(Beginning of Entries shown)

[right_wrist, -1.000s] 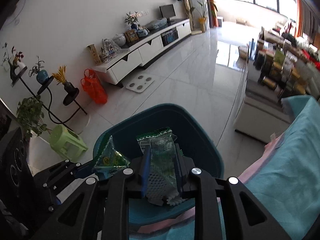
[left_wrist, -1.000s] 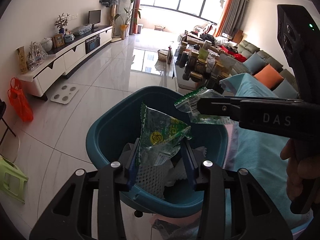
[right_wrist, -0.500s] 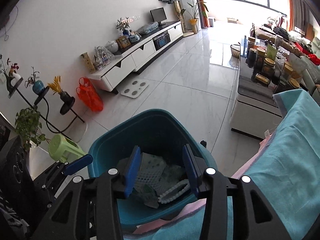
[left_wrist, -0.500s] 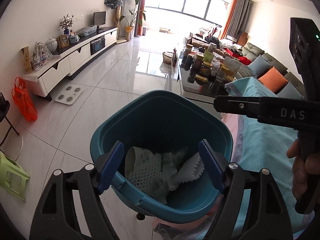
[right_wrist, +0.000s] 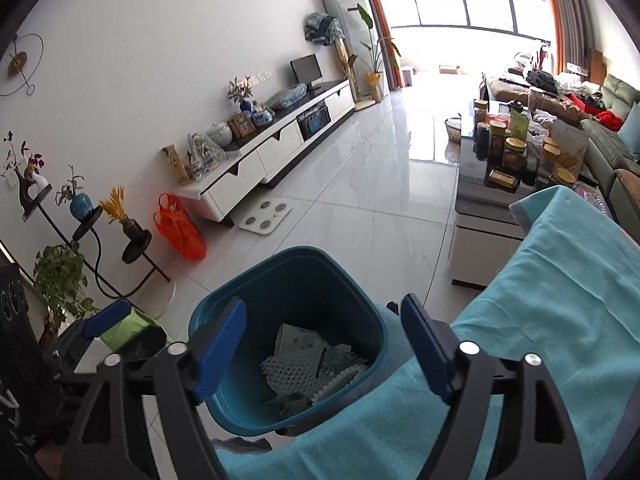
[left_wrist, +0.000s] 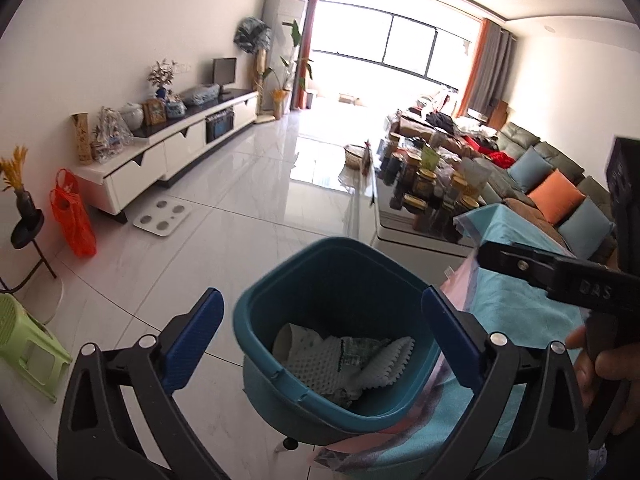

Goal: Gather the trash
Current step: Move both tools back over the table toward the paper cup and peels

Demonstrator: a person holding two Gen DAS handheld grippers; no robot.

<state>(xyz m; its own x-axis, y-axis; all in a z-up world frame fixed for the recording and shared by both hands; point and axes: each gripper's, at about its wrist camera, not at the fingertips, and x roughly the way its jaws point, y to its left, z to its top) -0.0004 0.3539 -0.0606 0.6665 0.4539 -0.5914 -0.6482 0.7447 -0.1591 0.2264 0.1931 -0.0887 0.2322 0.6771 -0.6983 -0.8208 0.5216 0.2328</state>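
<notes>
A teal trash bin (left_wrist: 256, 320) stands on the floor beside the table edge; it also shows in the right wrist view (right_wrist: 224, 404). Inside lie white foam netting (left_wrist: 316, 364) and green snack wrappers (left_wrist: 360, 350), seen too in the right wrist view as netting (right_wrist: 296, 374) and wrappers (right_wrist: 340, 360). My left gripper (left_wrist: 320, 328) is open and empty above the bin. My right gripper (right_wrist: 324, 344) is open and empty above the bin; its black body (left_wrist: 560, 276) crosses the left wrist view at right.
A teal cloth (right_wrist: 540, 320) covers the table at right. A coffee table with several jars (left_wrist: 424, 196) stands beyond. A white TV cabinet (left_wrist: 168, 152), orange bag (left_wrist: 72, 216), green stool (left_wrist: 24, 344) and plant stands (right_wrist: 80, 220) line the left wall.
Both grippers opened and dropped their green wrappers into the bin. Both then rose and pulled back, jaws spreading wider.
</notes>
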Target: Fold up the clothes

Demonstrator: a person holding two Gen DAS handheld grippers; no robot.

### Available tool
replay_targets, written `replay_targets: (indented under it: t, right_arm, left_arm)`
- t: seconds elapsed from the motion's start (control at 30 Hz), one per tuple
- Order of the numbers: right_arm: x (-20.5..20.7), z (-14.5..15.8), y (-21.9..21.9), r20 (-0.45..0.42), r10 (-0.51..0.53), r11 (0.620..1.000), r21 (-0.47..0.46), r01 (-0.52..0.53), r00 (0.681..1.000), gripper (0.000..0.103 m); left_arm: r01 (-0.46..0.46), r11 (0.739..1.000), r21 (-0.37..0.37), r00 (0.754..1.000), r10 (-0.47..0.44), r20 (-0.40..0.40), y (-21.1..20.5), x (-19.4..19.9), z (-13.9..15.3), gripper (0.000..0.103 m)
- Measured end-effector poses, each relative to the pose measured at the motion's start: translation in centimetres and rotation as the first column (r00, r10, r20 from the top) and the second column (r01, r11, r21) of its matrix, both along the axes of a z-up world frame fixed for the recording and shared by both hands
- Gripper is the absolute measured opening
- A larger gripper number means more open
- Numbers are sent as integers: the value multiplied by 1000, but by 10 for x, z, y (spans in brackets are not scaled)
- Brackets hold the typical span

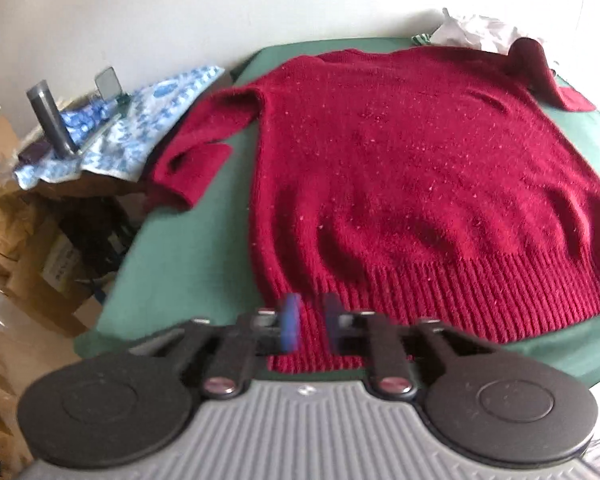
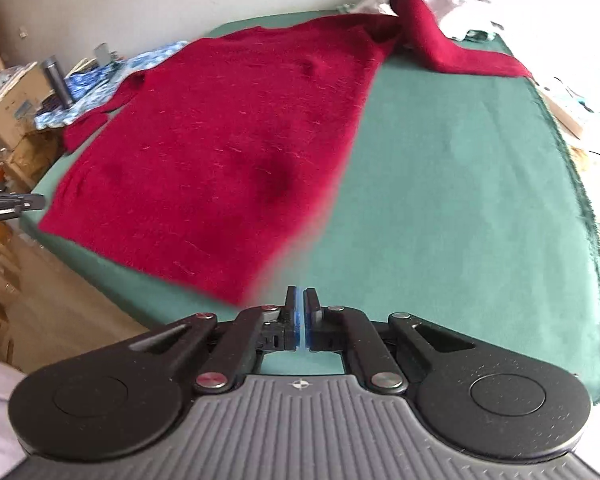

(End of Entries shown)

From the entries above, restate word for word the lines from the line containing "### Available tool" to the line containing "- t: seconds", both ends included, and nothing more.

### Available tool
replay_targets, written `replay_targets: (indented under it: t, right_arm, left_arm)`
- t: seconds elapsed from the motion's start (control at 30 Hz), one per tuple

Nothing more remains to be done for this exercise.